Nonparametric prediction intervals can be computed for fitted regression workflow objects using the split conformal inference method described by Lei et al (2018).
int_conformal_split(object, ...)
## Default S3 method:
int_conformal_split(object, ...)
## S3 method for class 'workflow'
int_conformal_split(object, cal_data, ...)
object |
A fitted |
... |
Not currently used. |
cal_data |
A data frame with the original predictor and outcome data used to produce predictions (and residuals). If the workflow used a recipe, this should be the data that were inputs to the recipe (and not the product of a recipe). |
This function implements what is usually called "split conformal inference" (see Algorithm 1 in Lei et al (2018)).
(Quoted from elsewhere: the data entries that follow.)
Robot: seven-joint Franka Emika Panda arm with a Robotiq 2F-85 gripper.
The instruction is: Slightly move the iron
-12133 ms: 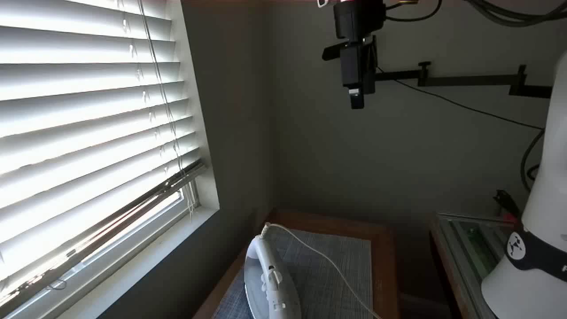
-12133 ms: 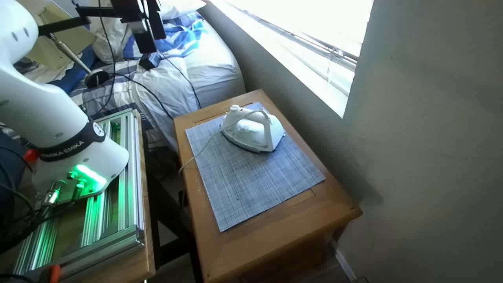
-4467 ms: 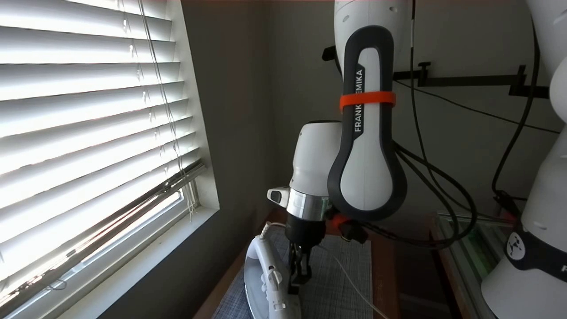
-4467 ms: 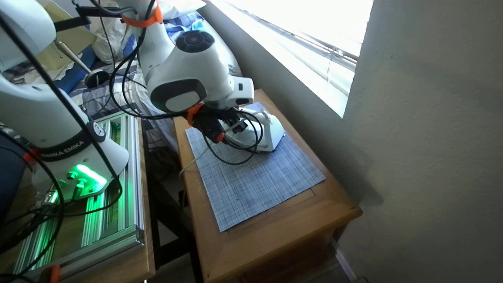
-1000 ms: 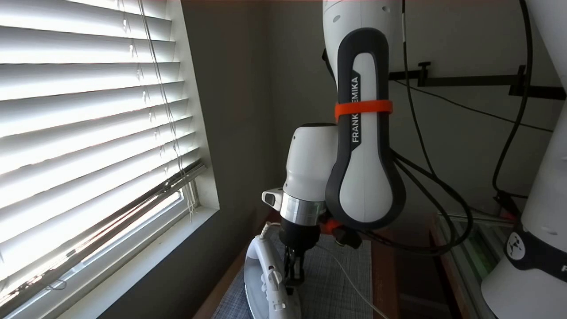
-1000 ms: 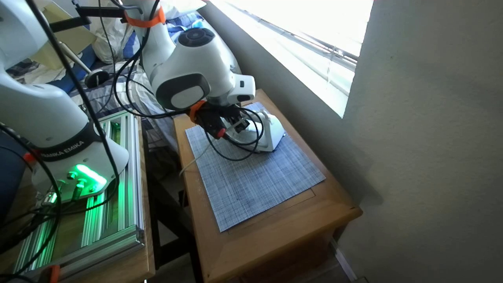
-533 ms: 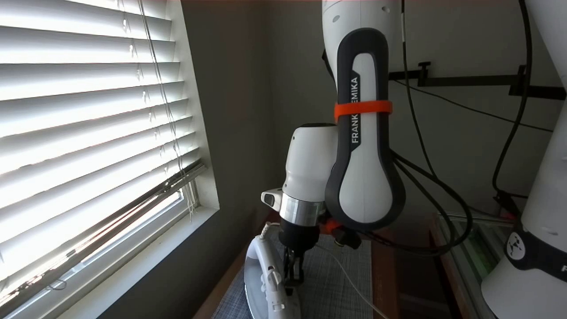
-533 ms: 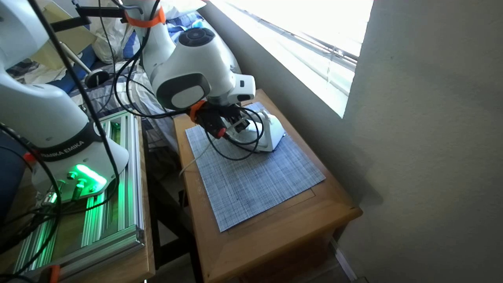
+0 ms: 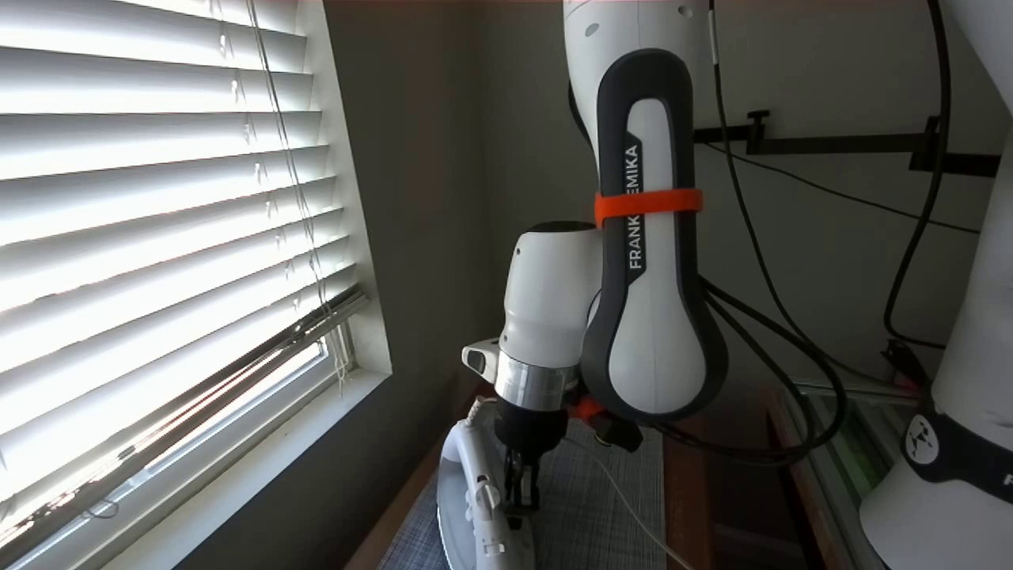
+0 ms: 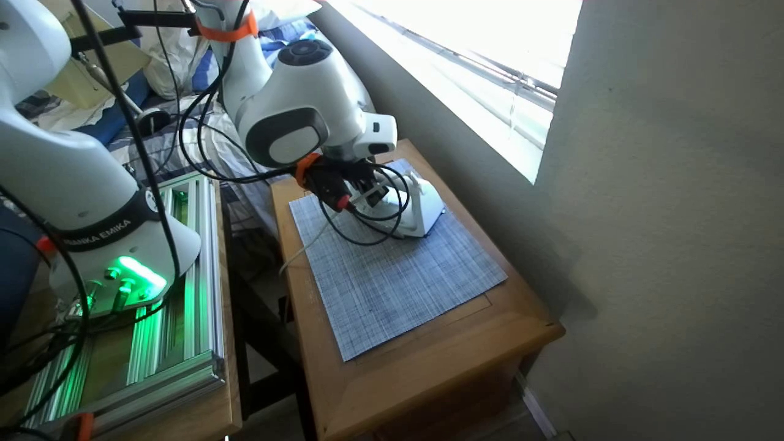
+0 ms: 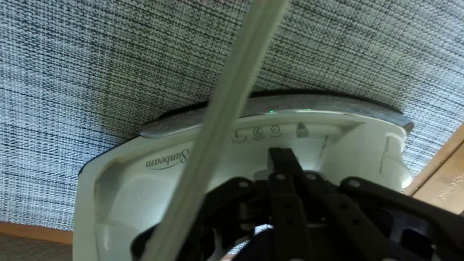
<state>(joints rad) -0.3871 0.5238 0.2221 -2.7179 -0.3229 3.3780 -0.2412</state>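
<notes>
A small white clothes iron (image 9: 484,511) with a rounded body and an arched handle (image 9: 477,463) rests on its soleplate on a grey woven mat (image 10: 392,288), which lies on a brown wooden desk (image 10: 441,349) near a white windowsill (image 9: 257,467). Only 1 arm is at work here, white with an orange band (image 9: 657,317), and its slim black metal fingers (image 11: 281,161) hang right at the iron's flank. In both exterior views they stand on the side toward the arm's base (image 10: 171,251), so the iron lies between them and the windowsill.

The 2 fingers are closed together, with nothing to be seen between them. In the wrist view their tips overlap the printed flank, around the middle of its length, inside the grey metal soleplate (image 11: 315,103); whether they actually touch it, I can't tell.

The iron's long axis crosses that view from side to side, which sets the fingers broadside to it. To my eye that favours a short push toward the windowsill, no grasp needed. Pushed off its middle, the iron would more likely swing round than slide straight. The thin pale cord (image 11: 226,108) crosses beside the fingers in the wrist view and might snag.
</notes>
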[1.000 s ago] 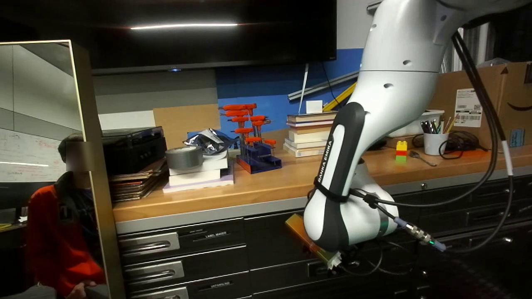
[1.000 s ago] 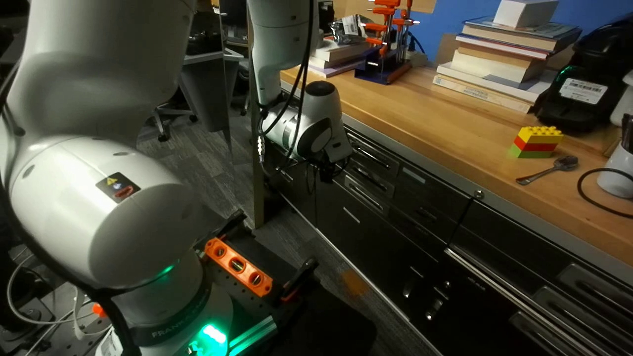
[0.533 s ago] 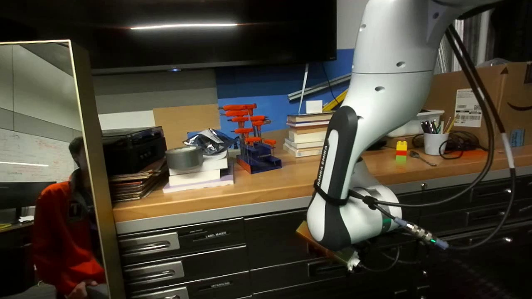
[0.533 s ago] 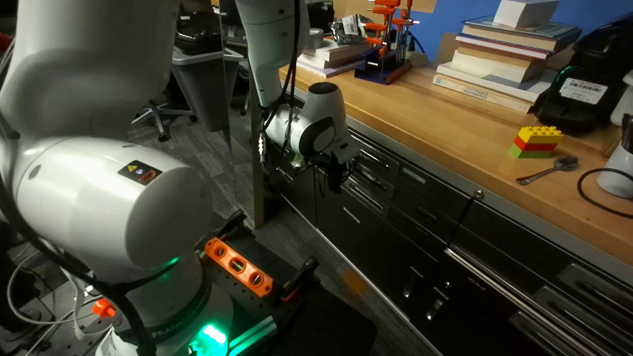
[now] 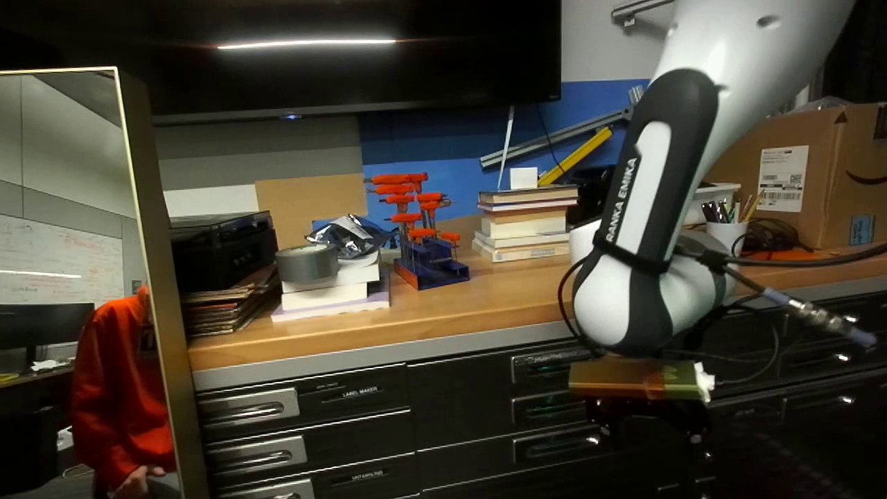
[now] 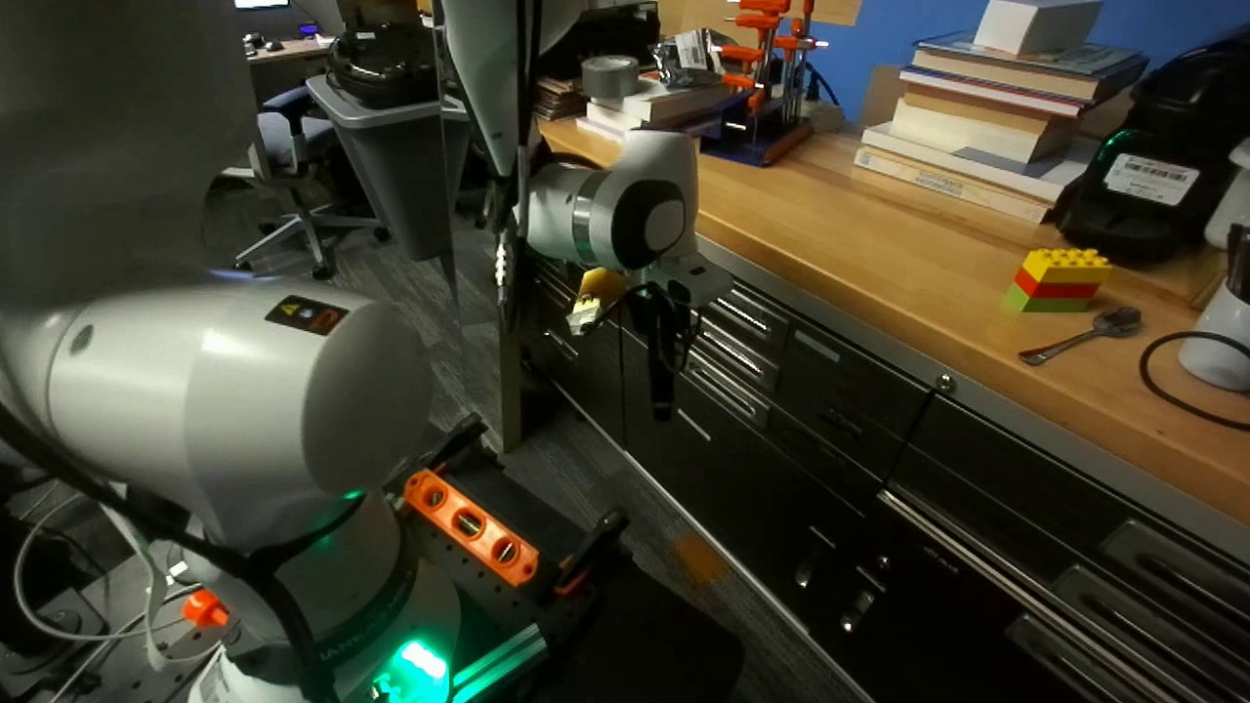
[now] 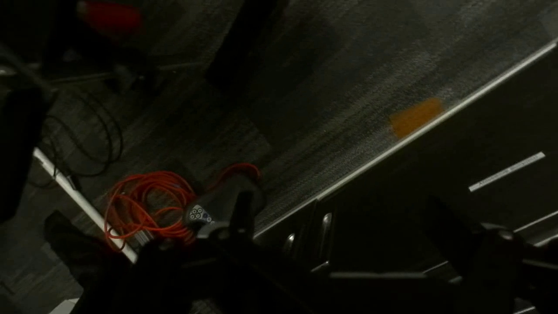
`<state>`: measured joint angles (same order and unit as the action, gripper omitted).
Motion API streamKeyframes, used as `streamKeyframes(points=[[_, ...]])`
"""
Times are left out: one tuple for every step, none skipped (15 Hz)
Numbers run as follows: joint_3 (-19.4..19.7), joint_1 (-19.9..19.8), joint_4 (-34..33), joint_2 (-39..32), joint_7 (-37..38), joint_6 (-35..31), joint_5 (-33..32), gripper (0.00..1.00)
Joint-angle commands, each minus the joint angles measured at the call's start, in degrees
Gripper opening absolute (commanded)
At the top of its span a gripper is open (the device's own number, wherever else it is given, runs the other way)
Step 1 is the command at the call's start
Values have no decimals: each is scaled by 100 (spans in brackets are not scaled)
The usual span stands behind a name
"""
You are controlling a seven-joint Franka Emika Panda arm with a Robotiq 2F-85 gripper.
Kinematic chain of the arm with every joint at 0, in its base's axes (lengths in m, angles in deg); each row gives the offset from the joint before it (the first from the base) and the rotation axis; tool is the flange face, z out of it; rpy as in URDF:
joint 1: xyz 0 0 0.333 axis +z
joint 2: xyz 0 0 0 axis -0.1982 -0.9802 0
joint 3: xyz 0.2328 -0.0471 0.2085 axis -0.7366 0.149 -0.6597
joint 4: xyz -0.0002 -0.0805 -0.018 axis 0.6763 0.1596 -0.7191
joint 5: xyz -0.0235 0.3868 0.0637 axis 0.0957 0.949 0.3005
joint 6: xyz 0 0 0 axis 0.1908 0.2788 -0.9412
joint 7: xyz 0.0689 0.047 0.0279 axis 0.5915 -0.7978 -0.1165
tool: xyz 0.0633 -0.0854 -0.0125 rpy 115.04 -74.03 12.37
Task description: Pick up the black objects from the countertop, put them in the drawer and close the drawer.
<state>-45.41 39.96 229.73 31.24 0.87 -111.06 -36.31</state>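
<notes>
Wrist view: gripper (image 7: 342, 211) looks spread wide, nothing visible between its fingers. Can't spot the black objects anywhere; the butcher-block countertop (image 6: 850, 234) sits higher than its fingertips. Guessing pickup's next, so I'd rise well clear before crossing over.

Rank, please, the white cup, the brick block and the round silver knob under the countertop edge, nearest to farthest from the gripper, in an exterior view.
From the gripper:
1. Silver knob: right, just below the countertop.
2. Brick block: farther right, on top.
3. White cup: at the right border.
</notes>
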Motion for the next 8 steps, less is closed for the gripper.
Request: streamKeyframes(points=[[429, 203, 555, 1435, -646, 845, -923, 100], [470, 223, 589, 1742, -773, 1114, -1188, 100], [455, 222, 616, 2052, -883, 1397, -1443, 100], [415, 213, 652, 2364, -977, 1641, -1691, 100], [-758, -915, 637, 2674, -1069, 1957, -1946, 100], [-1032, -1068, 700, 2964, -1279, 2184, -1984, 100], [-1432, -1325, 734, 3257, -1573, 2441, -1896, 100], [-1772, -1520, 762, 3558, -1908, 2684, -1728, 100]])
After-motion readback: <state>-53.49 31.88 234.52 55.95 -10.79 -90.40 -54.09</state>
This function prepares the statistics for the interval computations. The
predict()
method computes the intervals for new data and the signficance
level is specified there.
cal_data
should be large enough to get a good estimates of a extreme
quantile (e.g., the 95th for 95% interval) and should not include rows that
were in the original training set.
An object of class "int_conformal_split"
containing the
information to create intervals (which includes object
).
The predict()
method is used to produce the intervals.
Lei, Jing, et al. "Distribution-free predictive inference for regression." Journal of the American Statistical Association 113.523 (2018): 1094-1111.
predict.int_conformal_split()
library(workflows)
library(dplyr)
library(parsnip)
library(rsample)
library(tune)
library(modeldata)
set.seed(2)
sim_train <- sim_regression(500)
sim_cal <- sim_regression(200)
sim_new <- sim_regression(5) %>% select(-outcome)
# We'll use a neural network model
mlp_spec <-
mlp(hidden_units = 5, penalty = 0.01) %>%
set_mode("regression")
mlp_wflow <-
workflow() %>%
add_model(mlp_spec) %>%
add_formula(outcome ~ .)
mlp_fit <- fit(mlp_wflow, data = sim_train)
mlp_int <- int_conformal_split(mlp_fit, sim_cal)
mlp_int
predict(mlp_int, sim_new, level = 0.90)